Photocatalytic performance of multi-walled carbon nanotube/BiVO4 synthesized by electro-spinning process and its degradation mechanisms on oxytetracycline

Abstract

To enhance the photocatalytic performance of bismuth vanadate (BiVO4) and reveal its catalytic mechanism, a multi-walled carbon nanotube photocatalyst (MWCNT/BiVO4) was prepared by sol-gel preparation and an electro-spinning process. Oxytetracycline was used as the target trace persistent pollutant to research its potential degradation pathways catalyzed by MWCNT/BiVO4. X-ray powder diffraction spectroscopy (XRD), Raman spectra, field emission scanning electron microscopy (FE-SEM) and field emission transmission electron microscopy (FE-TEM) were used to observe the crystalline phase, morphological structure of MWCNT/BiVO4. The modification by MWCNTs caused changes of functional groups on the surface and a binding energy shift of Bi4f and V2p, as determined from X-ray photoelectron spectroscopy (XPS). Ultraviolet–visible diffuse reflectometry (UV–Vis DRS) revealed that the band gap became narrower and photoluminescence spectra suggested the recombination of photogenerated electron–hole pairs were inhibited after MWCNT modification. All of the characterizations showed enhancement of catalytic performance of MWCNT/BiVO4. The results from the high-performance liquid chromatography (HPLC) indicated that the degradation rate of oxytetracycline had increased by 42.2% and reached 88.7% within 60 min.
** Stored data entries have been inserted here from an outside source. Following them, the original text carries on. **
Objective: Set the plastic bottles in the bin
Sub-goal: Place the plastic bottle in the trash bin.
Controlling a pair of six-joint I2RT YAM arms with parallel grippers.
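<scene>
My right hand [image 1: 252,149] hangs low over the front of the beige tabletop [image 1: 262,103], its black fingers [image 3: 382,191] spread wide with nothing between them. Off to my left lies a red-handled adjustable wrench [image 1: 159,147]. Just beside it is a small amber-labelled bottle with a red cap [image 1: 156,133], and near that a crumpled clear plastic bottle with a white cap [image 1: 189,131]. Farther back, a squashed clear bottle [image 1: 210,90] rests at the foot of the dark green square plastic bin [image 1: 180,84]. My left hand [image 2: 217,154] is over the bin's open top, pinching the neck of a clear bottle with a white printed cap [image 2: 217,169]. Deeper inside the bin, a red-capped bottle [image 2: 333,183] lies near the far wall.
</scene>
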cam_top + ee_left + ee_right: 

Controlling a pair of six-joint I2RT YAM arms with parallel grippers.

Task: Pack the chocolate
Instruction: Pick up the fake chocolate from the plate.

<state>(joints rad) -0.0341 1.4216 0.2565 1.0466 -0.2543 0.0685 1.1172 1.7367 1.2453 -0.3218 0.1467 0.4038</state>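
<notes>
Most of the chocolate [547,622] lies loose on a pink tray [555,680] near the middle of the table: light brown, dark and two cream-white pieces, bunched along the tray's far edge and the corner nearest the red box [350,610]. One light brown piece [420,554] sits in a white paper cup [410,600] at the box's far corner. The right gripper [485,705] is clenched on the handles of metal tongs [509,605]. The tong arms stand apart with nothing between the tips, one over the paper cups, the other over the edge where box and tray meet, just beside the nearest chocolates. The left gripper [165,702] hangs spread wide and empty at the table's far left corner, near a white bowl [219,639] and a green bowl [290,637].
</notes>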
Electron paramagnetic resonance (EPR) signals of ·OH and ·O2− were detected and potential photocatalytic mechanisms of the photocatalysts were put forward. Six reaction pathways were proposed based on ultra-performance liquid chromatography triple-quadrupole tandem mass spectrometry (UPLC–MS/MS) results: demethylation (−14 Da), secondary alcohol oxidation (−2 Da), dehydration (−18 Da), hydroxylation (+16 Da), decarbonylation (−28 Da) and deamination (−15 Da). The present study provides a reference for the application of photocatalytic degradation by MWCNT/BiVO4 on hard degradable substances in aquatic environment.